• [TASK DIRECTIONS] The whole listing needs to be written out exactly, except for any images.
————
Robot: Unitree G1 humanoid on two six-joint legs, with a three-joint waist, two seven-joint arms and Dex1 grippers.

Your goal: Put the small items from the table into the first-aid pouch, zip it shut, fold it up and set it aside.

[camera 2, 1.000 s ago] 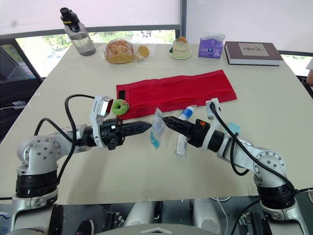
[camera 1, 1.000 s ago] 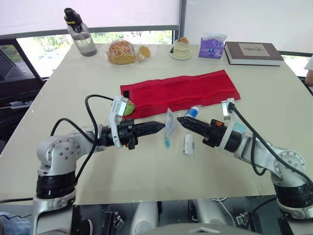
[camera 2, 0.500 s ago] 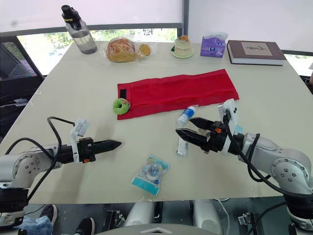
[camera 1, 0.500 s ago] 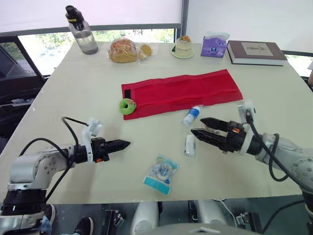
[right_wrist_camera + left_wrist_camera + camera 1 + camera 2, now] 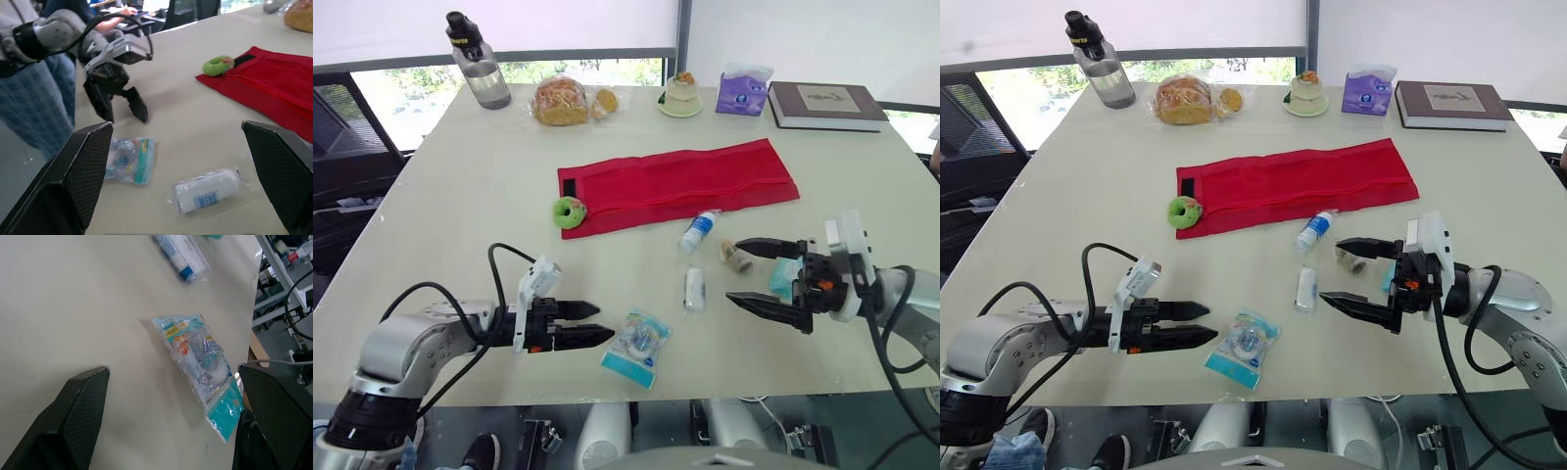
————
• [SOLUTION TO THIS TASK]
Robot: Unitree G1 humanoid on two six-joint legs, with a three-joint waist, two seven-joint arms and Dex1 grippers.

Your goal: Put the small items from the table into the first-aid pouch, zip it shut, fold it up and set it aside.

[camera 2, 1.000 s ago] 
[camera 1, 1.000 s ago] 
[camera 2, 0.500 s ago] 
[camera 1, 0.500 s ago] 
[right_wrist_camera + left_wrist_camera + camera 1 + camera 2, now] 

No other output belongs with this exercise.